Revolutions which deposed the presidents of Tunisia and Egypt have shaken the Arab world and inspired protests across the Middle East and North Africa, threatening the grip of long-entrenched autocratic leaders.
In the Gulf kingdom of Bahrain, thousands of protesters gathered in a square in Manama, calling for political change and awaiting promised talks with the island's Sunni rulers.
After days of violence, the mood among the mainly Shi'ite protesters appeared to be more conciliatory.
Libya, however was witnessing the bloodiest episodes yet in two months of unrest convulsing the Arab world.
A resident in Tripoli told Reuters by telephone he could hear gunshots. "We're inside the house and the lights are out. There are gunshots in the street," he said. "That's what I hear, gunshots and people. I can't go outside."
An expatriate worker said: "Some anti-government demonstrators are gathering in the residential complexes. The police are dispersing them. I can also see burning cars."

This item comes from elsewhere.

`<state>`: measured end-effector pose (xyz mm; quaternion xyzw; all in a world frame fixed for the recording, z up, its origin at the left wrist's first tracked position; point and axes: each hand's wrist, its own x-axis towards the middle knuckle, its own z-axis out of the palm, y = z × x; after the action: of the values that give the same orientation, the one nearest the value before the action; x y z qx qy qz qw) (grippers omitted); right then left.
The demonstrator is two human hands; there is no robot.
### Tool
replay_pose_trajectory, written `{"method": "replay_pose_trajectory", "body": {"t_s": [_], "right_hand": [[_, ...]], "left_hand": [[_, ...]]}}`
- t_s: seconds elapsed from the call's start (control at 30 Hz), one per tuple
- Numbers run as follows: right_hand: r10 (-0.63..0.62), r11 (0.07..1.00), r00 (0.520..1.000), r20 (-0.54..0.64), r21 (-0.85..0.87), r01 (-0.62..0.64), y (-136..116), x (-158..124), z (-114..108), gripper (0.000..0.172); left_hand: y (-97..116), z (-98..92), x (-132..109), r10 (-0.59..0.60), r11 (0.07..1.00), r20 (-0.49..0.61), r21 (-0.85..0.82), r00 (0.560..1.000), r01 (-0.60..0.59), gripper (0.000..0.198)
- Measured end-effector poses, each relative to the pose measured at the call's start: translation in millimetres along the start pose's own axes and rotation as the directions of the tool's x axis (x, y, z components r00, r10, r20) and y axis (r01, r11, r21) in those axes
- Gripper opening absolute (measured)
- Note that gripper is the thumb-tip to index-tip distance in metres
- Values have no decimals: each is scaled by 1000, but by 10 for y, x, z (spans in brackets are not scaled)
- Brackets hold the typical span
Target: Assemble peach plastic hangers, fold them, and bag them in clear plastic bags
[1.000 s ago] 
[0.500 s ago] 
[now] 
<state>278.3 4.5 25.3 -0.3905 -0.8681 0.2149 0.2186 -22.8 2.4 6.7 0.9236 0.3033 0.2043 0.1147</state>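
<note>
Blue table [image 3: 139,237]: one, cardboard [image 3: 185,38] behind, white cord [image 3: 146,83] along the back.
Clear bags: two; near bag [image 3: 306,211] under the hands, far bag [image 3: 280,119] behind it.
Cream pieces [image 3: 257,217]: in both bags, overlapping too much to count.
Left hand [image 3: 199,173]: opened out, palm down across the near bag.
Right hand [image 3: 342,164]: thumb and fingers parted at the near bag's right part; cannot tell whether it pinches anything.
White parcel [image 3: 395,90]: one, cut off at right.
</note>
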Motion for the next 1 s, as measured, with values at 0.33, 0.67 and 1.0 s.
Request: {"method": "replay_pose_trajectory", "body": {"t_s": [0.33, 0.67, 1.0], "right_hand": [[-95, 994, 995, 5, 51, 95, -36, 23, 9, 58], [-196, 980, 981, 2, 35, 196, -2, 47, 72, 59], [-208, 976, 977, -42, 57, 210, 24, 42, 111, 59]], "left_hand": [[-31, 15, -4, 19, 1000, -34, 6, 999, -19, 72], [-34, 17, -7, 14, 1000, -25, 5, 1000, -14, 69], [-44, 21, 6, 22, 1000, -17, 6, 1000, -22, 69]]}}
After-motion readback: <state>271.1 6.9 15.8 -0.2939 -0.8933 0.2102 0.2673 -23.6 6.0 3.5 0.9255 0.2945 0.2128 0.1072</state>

Al Jazeera television said thousands of protesters clashed with supporters of Gaddafi in Tripoli's Green Square.
The violence spread to Tripoli after days of protests in Benghazi, Libya's second largest city, in which at least 233 people have been killed, according to Human Rights Watch.
Communications are tightly controlled and Benghazi is not accessible to international journalists, but the picture that has emerged is of a city slipping from the grasp of security forces in the biggest challenge to Gaddafi's rule since the "brotherly leader" seized power in a 1969 military coup.
Habib al-Obaidi, head of the intensive care unit at the main Al-Jalae hospital in Benghazi, said the bodies of 50 people, mostly killed by gunshots, had been brought there on Sunday afternoon. The deaths came after scores were killed on Saturday.
Two hundred people had arrived wounded, 100 of them in serious condition, he said.
Members of an army unit known as the "Thunderbolt" squad had come to the hospital carrying wounded comrades, he said. The soldiers said they had defected to the cause of the hundreds of thousands of protesters in the streets and had fought and defeated Gaddafi's elite guards.
"They are now saying that they have overpowered the Praetorian Guard and that they have joined the people's revolt," another man at the hospital who heard the soldiers, lawyer Mohamed al-Mana, told Reuters by telephone.